Üretim, ülkeler için çok önemlidir.
Kaliteli üretim ise, ülke ve insanlık için çok daha da önemlidir.
Duman çıkararak yükselen çok sayıda ki baca görüntüsü, elbette sanayi oluşumunu belirtir.
Sanayi devrimini asırlar önce gerçekleştirmiş batı ülkelerinden ne kadar geride olduğumuz, Cumhuriyet kuruluşuna kadar toplu iğne bile yapamayışımızdan belli değil mi?
Yerli üretim toplu iğne ve raptiye bile, ancak 1951 yılından sonra imal edilmeye başlandı. İstanbul Davutpaşa semtinde 1951 yılında kurulan Atlı zincir ve iğne fabrikası, seri üretimi ile sanayimizin geliştiğine örnek gösteriliyordu...
Toplu iğnenin bile yapılamadığı, 600 yıllık "Cihan İmparatorluğunun" yerine kurulan genç cumhuriyet, devlet olma görevini yerine getirmek için, seri halde adımlar atmaya başladı.
Cumhuriyetin ilk yıllarından itibaren Haliç'in her iki yakasına, ülke kalkınmasının en belirgin görüntüsü olan fabrikaların yapılmaya başlandığını biliyoruz. Bunlardan en önemlilerinden birisi Şakir Zümre fabrikasıdır.
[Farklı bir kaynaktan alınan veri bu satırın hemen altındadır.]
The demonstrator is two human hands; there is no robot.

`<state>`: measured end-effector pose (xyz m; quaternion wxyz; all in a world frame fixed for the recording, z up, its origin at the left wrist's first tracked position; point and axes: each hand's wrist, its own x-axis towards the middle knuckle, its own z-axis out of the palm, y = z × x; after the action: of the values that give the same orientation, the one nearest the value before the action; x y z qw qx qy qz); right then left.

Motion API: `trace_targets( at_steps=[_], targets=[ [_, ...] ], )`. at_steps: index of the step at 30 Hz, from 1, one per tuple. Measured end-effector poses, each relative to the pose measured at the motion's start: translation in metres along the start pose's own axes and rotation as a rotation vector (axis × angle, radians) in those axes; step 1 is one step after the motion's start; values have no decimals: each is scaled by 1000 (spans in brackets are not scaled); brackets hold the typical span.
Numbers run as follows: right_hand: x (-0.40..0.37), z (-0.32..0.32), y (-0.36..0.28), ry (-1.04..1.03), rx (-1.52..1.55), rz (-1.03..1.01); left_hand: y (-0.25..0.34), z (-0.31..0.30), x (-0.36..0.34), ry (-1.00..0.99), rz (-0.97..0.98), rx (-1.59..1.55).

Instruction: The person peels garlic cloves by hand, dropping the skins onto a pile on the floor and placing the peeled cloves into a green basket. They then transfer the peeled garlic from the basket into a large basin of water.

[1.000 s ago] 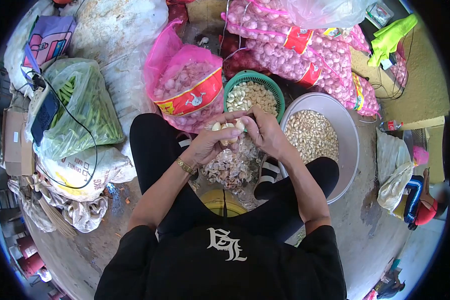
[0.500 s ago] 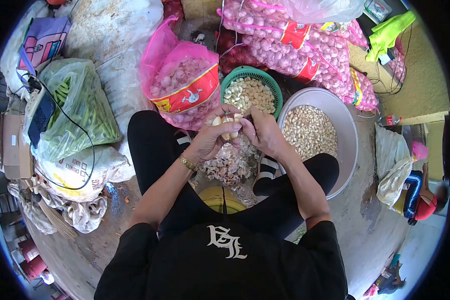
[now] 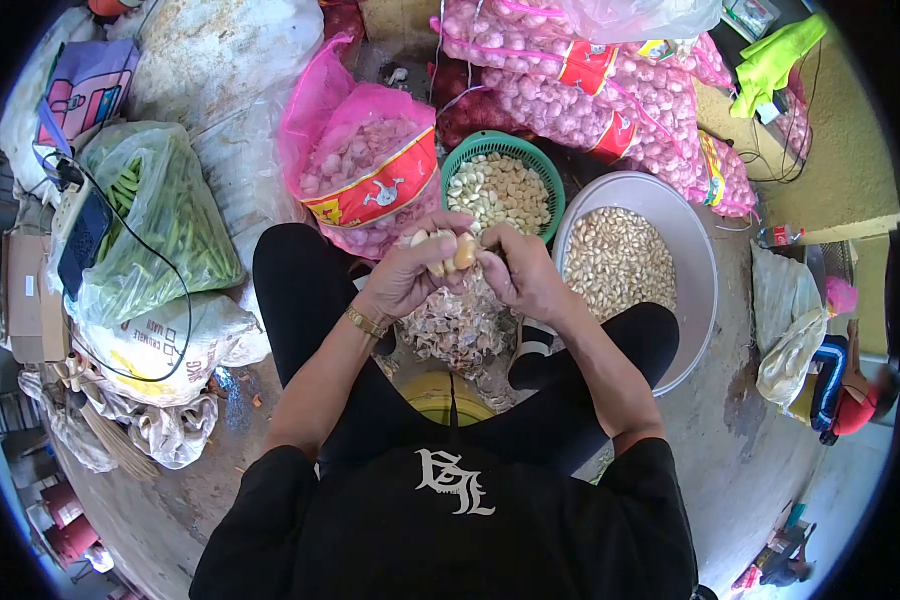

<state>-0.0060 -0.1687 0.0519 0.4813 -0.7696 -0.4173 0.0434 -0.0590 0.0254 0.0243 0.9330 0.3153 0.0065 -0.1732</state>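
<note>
My left hand [image 3: 410, 272] grips a few garlic cloves [image 3: 450, 252] in its fingers, held over a heap of garlic skins [image 3: 460, 325] between my legs. My right hand [image 3: 520, 272] meets it from the right, fingertips pinching at the same cloves. Just beyond the hands sits a green basket [image 3: 470, 157] of cloves, and to its right a large white basin [image 3: 695, 290] full of peeled cloves. A pink mesh sack [image 3: 370, 180] of garlic stands open to the left of the basket.
More pink garlic sacks [image 3: 610, 90] are stacked at the back. A clear bag of green beans [image 3: 160, 220], a phone with a cable [image 3: 80, 240] and sacks lie at my left. A yellow lid [image 3: 435, 395] shows under my knees. Bags and a red-and-blue item lie right.
Both hands stayed together over the skins, shifting slightly left and up. The cloves turned in my fingers; one now shows its tan side.
</note>
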Motion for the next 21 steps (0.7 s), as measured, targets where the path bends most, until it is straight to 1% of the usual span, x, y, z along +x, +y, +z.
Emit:
trace_targets(
  at_steps=[4,6,7,9,13,18,21],
  targets=[
    [3,-5,3,-5,34,19,-4,4,1,-11,-14,59],
    [3,-4,3,26,31,7,-4,8,2,-8,58,103],
    [3,-3,4,26,30,7,-4,11,2,-9,58,103],
    [4,-2,6,51,-9,-14,-5,14,3,105,67,172],
    [4,-1,4,39,-18,5,-12,12,5,114,136,199],
    [0,1,5,85,-50,-98,-15,15,6,107,181,154],
    [-2,-1,3,57,-77,-141,-16,16,4,105,174,150]
  ],
)
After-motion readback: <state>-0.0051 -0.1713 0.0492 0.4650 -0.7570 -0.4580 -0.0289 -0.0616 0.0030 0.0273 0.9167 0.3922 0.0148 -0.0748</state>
İlk yerli bombanın İstanbul'da Haliç'in Sütlüce semtinde kurulu Şakir Zümre Döküm Fabrikasında yapıldığı, Türkiye'nin ilk silah ihracatının yine Şakir Zümre tarafından Yunanistan'a gerçekleştirildiğini kayıtlardan okumaktayız.
Genç Türkiye Cumhuriyeti, Trakya ve Anadolu içlerine doğru dokuma, şeker, kâğıt, askeri mühimmat, demirçelik ve çeşitli dallarda üretim yapan fabrikalar kurmasının yanında, hava ve demir yolu ulaşımlarında da çok önemli hamleler yaparak, devlet olma görevini hakkıyla yerine getirmeye başlıyordu.
1950 Yılından sonra imalat sanayi yatırımlarının, daha çok devlet destekli özel sektör eliyle yapıldığı görülüyor. İşte bu dönemde İstanbul, özel sektörün en çok yatırım yaptığı şehir haline geldi.
T. DEMİRDÖKÜM SİLAHTARAĞA FABRİKASI |
Sur dışı sayılan Topkapı, Bakırköy, Sağmalcılar, Davutpaşa, Eyüp Silahtarağa gibi, şehir merkezine yakın bölgeler, kısa sürede özel sektör yatırımları ile dolmaya başlıyordu.
Çeşitli dallarda üretim yapan fabrikaların yanında, asıl ağırlık metal iş kolunda oldu.
Beyoğlu yakasında haddehaneler (demir çekme), Silahtarağa, Alibeyköy, ve Eyüp tarafına ise çelik ve ağırlıklı olarak döküm fabrikaları kuruluyordu.
Bu yatırımcılardan önemli birisi de uzun yıllar bakkaliye işiyle meşgul olan Vehbi KOÇ'TU.
Ülkede özel sektör fabrikalarının en
büyüklerinden biri olan Türk Demirdöküm Fabrikaları da bu bölgede kuruldu. 1954
yılında Vehbi Koç tarafından kurulan bu fabrikalar ülke sanayisi içinde üretim çeşitliliği, cirosu ve çalıştırdığı işçi sayısı bakımından Türkiye sendikal hareketleri içinde çok
önemli bir yere sahip olmuştu.
Kalorifer, radyatör, soba, şofben ve çeşitli emaye ev eşyaları imalatı
yapan bu sanayi kuruluşunun ürettiği mal ve eşyalar genelleme yapılırsa ev, apartman ve iş yerlerinin belli alanlarında her zaman öncelikli yerlerini alıyorlardı.
Vehbi Koç (Koç Holding) diğer büyük fabrikasını, Arçelik'i de 1955 Yılında Haliç kenarında Sütlüce semtinde kurdu, 1959 yılında ilk çamaşır makinesini, 1960 yılında da ilk buzdolabını burada üretti ve 1968 yılına kadar da üretimine, burada devam etti.
Sanayileşme yolunda yerlerini alan bu iki büyük kuruluşun başına da çok önemli iki kişiyi genel müdür olarak tayin etti.
Bundan böyle Vehbi KOÇ'UN "göz bebeği" diye konuşulan Demirdöküm Fabrikası yönetiminde Burhanettin Günergun, Arçelik Fabrikası yönetiminde ise Adnan Bensel tek yetkili olarak görev yapmaya devam edeceklerdi.